IMHO there are some serious problems here that won't relate to many situations, and is not really "waste" in the way claimed and will actually probably result in greater spends.
> Memory waste: request - actual usage [0]
Memory "requests" are hints to the kube-scheduler for placement, not a target for expected usage.
> # Memory over-provisioning: limit > 2x request [1]
Memory limits are for enforcement, typically when to call the OOM killer
Niether placement nor oomkilling limits should have anything to do with normal operating parameters.
> The memory request is mainly used during (Kubernetes) Pod scheduling.

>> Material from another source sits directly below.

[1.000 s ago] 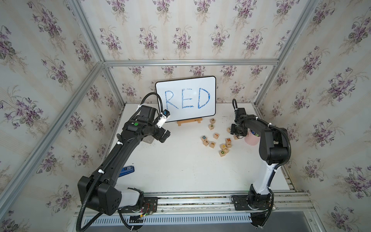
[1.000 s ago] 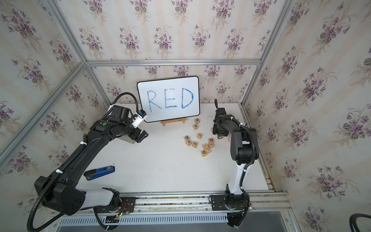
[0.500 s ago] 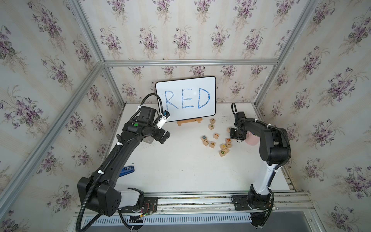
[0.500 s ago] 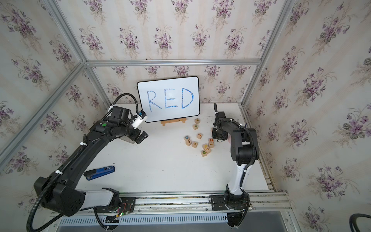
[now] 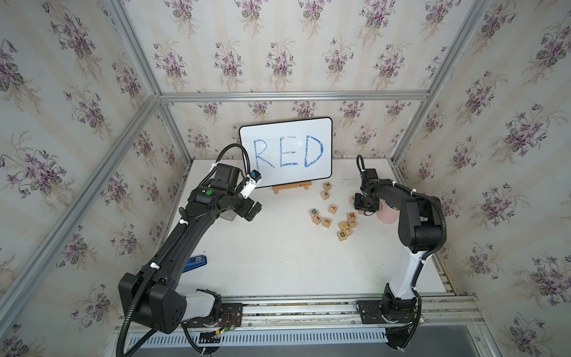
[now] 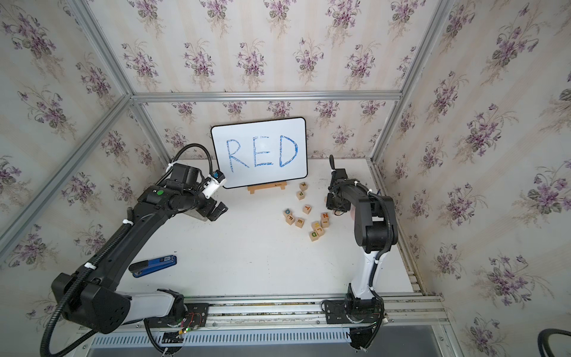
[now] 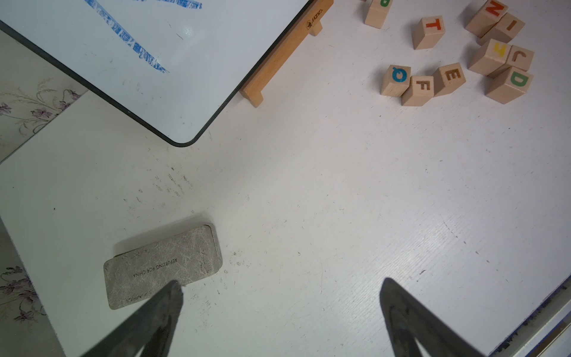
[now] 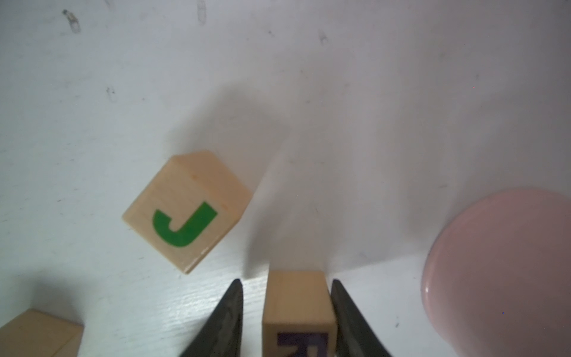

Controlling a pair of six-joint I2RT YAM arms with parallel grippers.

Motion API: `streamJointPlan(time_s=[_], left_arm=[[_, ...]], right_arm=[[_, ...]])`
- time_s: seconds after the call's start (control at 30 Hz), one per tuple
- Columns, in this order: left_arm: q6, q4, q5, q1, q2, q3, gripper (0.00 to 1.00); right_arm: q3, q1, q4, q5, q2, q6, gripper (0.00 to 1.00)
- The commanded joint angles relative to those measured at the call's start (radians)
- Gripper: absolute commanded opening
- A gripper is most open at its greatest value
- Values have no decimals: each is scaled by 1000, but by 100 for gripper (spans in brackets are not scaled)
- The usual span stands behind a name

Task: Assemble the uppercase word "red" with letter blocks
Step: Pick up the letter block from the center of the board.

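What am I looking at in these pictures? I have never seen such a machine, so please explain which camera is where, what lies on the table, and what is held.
These are two robot arms on a white table, each ending in a two-fingered gripper. Both top views look down from one camera head above. Each wrist view comes from a camera on an arm's wrist. At the back stands a whiteboard reading RED. Wooden letter blocks lie scattered, among them the E block and the D block. A blue stapler, a grey case and a pink cup are there too. The left gripper is open and empty. The right gripper has the R block between its jaws; whether it grips is unclear.
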Motion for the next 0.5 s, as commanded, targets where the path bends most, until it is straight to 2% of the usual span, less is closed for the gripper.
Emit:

On a node that uses cgroups v2, the container runtime might use the memory request as a hint to set memory.min and memory.lo [2]
By choosing to label the delta between these two as "waste" you will absolutely suffer from Goodhart's law and you will teach your dev team to not just request, but allocate memory and don't free it so that they can fit inside this invalid metric's assumptions.

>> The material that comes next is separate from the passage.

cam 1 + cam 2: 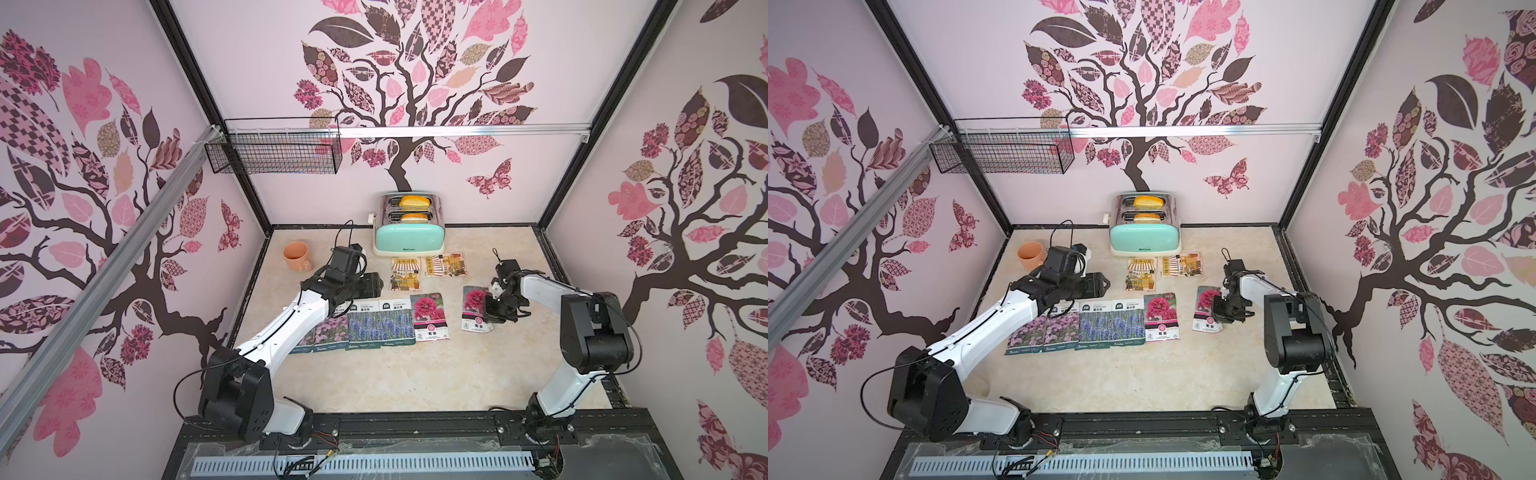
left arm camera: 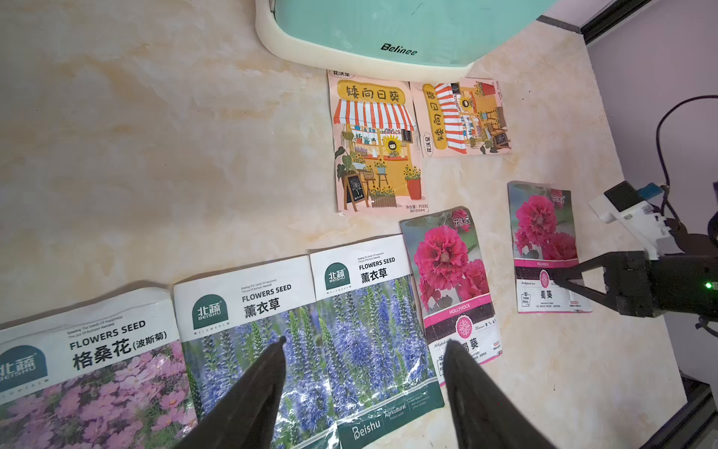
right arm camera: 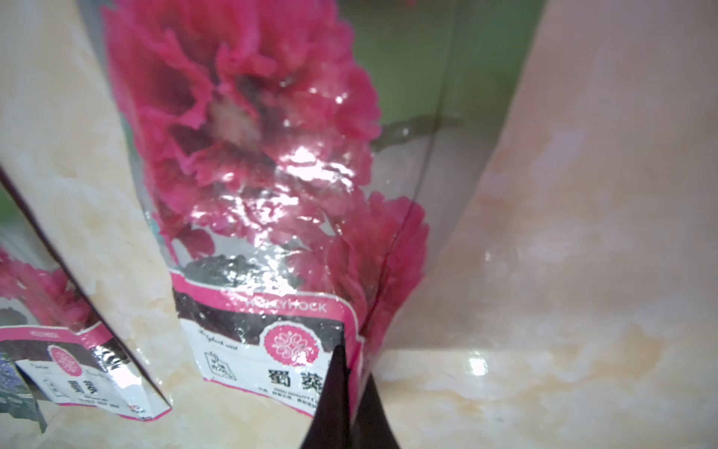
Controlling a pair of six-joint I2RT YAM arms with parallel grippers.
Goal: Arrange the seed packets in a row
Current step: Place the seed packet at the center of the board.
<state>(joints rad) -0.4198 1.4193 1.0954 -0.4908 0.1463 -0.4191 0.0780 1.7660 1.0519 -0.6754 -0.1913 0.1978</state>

It is going to work against the more reasonable goals of having developers set their limits as low as possible without negative effects, while also protecting the node and pod from memory leaks, while still gaining the advantages of over-provisioning, which is where the big gains are to be made.
[0] https://github.com/WozzHQ/wozz/blob/main/scripts/wozz-audit....
[1] https://github.com/WozzHQ/wozz/blob/main/scripts/wozz-audit....
[2] https://kubernetes.io/docs/concepts/configuration/manage-res...